我的乌鸦嘴从没出过错,说谁倒霉,老天爷都拦不住。
五岁那年,人贩子嫌我哭得烦,把我往死里打。
我满脸是血地盯着他:“你会被大卡车碾成肉泥。”
话音刚落,一辆失控的重卡冲进院子,把他碾得拼都拼不起来。
后来在孤儿院,院长克扣伙食,还把我关进小黑屋。
我说他会被活活噎死。
当天中午,他就因为吃大鱼大肉卡住喉咙,憋死在饭桌上。
从那以后,我成了所有人眼里的怪物,我也学会了闭上嘴当个哑巴。
直到被接回豪门,爸妈安排我进自家公司。
可我才去上了一天班,刚推开家门,就看到假千金在我未婚夫怀里哭。
“姐姐是不是恨死我了?”
“她在公司到处造谣,说我为了拿下城西项目去陪老男人睡,还说我染了一身脏病……”
妈妈走过来狠狠甩了我一巴掌:
“你妹妹清清白白,你怎么能用这么下作的话污蔑她?”
爸爸更是暴怒地指着我:
“果然是乡下养大的,一身的穷酸嫉妒!滚回房间闭门思过,没我的允许不准出来!”
我捂着红肿的脸,看着假千金眼底的得意,冷笑出声。
我造谣?
好,既然要我担这个名,那你最好能受得住我开口的后果。
……
“爸,妈,你们看姐姐,她还在笑。”
白糯糯攥紧顾南城的衣角,拼命往他怀里躲,双肩不住地发抖。
妈妈见状,气得胸口起伏,猛地端起茶水泼在我脸上。
“你个丧门星!我当初就不该接你回来!”
“把你从乡下接回白家,好吃好穿供着你,你居然跑去公司造你妹妹的谣!”
“你心肠怎么这么黑!”
我死死咬紧牙,嘴里漫起一股铁锈味。
顾南城心疼地拍着白糯糯的后背,嫌恶地瞪着我。
“何苒,我早就说过,你这种乡野村姑根本不配进白家,更不配做我顾南城的未婚妻!”
“要不是糯糯一直劝我,我才不会同意这门婚事!”
“你赶紧给糯糯磕头认错,否则我立刻退婚!”
我垂下头,死死盯着地上的水渍,一声不吭。
我的乌鸦嘴,言出法随,从未出过错。
被接回豪门这半年,白家给了我从未感受过的家的温暖。
发烧时,妈妈整夜守着我,替我换毛巾。
爸爸笨拙地学着做菜,把第一块排骨夹给我。
原本扬言绝不接受我回家的亲哥,也会偷偷在我书包里塞满甜点。
妈妈常红着眼眶摸着我的脸,说这二十几年苦了我。
爸爸更是把我拉进他的专车,亲自送我去公司。
让我多去结交人脉,适应环境,说以后这庞大的家业都要交到我手里。
为了留住这好不容易得到的、哪怕只有一丝丝的温暖,我死死封印了自己的嘴。
我怕我一开口,就会要了他们的命。
见我一言不发,白糯糯哭得更厉害了。
“姐姐是不是觉得,装聋作哑就能把这事儿蒙混过关?”
“你到处散播那种下贱的话,毁了我的清白,公司里的人看我的眼神都不对了,以后我还怎么在这个圈子里混啊!”

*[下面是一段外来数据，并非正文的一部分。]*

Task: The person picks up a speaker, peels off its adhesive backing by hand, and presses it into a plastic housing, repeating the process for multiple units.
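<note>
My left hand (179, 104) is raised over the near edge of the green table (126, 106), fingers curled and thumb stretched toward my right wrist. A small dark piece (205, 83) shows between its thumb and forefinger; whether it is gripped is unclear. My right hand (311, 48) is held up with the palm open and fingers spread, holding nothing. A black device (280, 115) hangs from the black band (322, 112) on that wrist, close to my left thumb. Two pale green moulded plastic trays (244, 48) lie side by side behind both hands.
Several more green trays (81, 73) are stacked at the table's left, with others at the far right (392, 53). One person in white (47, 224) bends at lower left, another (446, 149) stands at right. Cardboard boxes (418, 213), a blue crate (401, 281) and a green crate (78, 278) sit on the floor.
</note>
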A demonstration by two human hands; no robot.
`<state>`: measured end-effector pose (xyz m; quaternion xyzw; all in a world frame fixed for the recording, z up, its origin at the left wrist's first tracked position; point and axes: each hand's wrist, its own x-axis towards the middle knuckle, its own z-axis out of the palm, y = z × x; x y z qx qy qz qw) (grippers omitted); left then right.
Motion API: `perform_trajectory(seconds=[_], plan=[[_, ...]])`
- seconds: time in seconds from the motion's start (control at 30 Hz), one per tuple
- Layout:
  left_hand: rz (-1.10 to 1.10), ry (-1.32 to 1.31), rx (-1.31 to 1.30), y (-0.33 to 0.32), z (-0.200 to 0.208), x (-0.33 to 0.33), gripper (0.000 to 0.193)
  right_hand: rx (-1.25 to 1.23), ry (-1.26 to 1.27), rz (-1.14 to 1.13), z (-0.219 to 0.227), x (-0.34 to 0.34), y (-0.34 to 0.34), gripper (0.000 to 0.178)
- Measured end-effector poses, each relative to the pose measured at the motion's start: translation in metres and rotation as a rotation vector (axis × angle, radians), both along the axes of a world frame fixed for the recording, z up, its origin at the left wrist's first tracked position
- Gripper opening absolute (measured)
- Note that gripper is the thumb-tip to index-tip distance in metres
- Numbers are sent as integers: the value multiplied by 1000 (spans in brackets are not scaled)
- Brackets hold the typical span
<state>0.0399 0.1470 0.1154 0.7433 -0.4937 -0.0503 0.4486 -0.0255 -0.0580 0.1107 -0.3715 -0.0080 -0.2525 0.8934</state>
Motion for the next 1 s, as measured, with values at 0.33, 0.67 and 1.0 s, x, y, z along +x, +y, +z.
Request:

顾南城勃然大怒,大步冲到我面前,一把攥住我脖子上的红绳,用力一扯。
脖颈传来一阵火辣辣的痛,那块我从小就带在身上的平安扣被他硬生生拽断。
半年前,妈妈就是凭着这枚平安扣认出了我,说是我刚出生时,她亲手给我戴上的。
承载着他们对我一辈子平平安安的期盼。
“把东西还给我!”我猛地扑过去抢。
顾南城一把将我推倒在地。
他当着我的面,把平安扣戴在了白糯糯脖子上。
“这种价值连城的好东西,只有糯糯这种纯洁善良的女孩才配戴。”
“你这种满嘴喷粪的恶毒村妇,碰一下都弄脏了它。”
亲哥哥白行简阴沉着脸从楼上冲下来,一把揪住我的衣领。
“我当初就说不该接你个乡巴佬回来!”
“是糯糯求我,让我对你好点儿!她甚至把自己的房间都腾出来给你住!”
“这半年来她有什么好东西不是第一个捧给你?你他妈就是这么一条咬人的蛇!”
他猛地甩开我的衣领,转头咆哮。
“管家!赶紧把这满身穷酸味的土包子给我关起来!”
“没有我和爸妈的允许,谁也不准给她送一口水!”
两个保镖迅速冲上来,反剪我的双手,把我拖上楼。